■ Aim of the task: Give back every line of the data, transcribed exactly.
(Source data)
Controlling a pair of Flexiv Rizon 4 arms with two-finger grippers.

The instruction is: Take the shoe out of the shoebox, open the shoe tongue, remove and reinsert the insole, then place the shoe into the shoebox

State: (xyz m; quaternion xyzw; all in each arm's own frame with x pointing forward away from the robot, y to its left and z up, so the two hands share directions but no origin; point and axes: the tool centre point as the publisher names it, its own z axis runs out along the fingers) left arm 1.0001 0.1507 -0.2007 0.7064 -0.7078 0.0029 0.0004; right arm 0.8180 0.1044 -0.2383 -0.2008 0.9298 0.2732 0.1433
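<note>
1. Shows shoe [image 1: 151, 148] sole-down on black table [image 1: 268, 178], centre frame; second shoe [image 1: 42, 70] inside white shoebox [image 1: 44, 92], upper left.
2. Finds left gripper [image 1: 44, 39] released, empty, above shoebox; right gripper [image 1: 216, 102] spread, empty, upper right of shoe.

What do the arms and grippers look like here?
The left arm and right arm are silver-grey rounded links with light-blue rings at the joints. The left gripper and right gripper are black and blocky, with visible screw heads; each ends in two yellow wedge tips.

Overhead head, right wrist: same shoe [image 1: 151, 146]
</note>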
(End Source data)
■ Exercise response:
Controlling a pair of Flexiv Rizon 4 arms with two-finger grippers.

The instruction is: Take the shoe out of the shoebox, open the shoe tongue, remove and reinsert the insole, then place the shoe into the shoebox

State: (xyz m; quaternion xyzw; all in each arm's own frame with x pointing forward away from the robot, y to its left and z up, so the two hands share directions but no origin; point and axes: the tool centre point as the publisher names it, its own z axis runs out along the fingers) left arm 1.0001 0.1507 -0.2007 0.7064 -0.7078 0.0029 0.0004; right arm 0.8180 0.1044 -0.2383 -0.2008 0.9298 0.2732 0.1433
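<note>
1. Shows shoe [image 1: 151, 148] sole-down on black table [image 1: 268, 178], centre frame; second shoe [image 1: 42, 70] inside white shoebox [image 1: 44, 92], upper left.
2. Finds left gripper [image 1: 44, 39] released, empty, above shoebox; right gripper [image 1: 216, 102] spread, empty, upper right of shoe.

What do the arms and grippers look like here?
The left arm and right arm are silver-grey rounded links with light-blue rings at the joints. The left gripper and right gripper are black and blocky, with visible screw heads; each ends in two yellow wedge tips.

Overhead head, right wrist: same shoe [image 1: 151, 146]
</note>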

There is no more to this answer.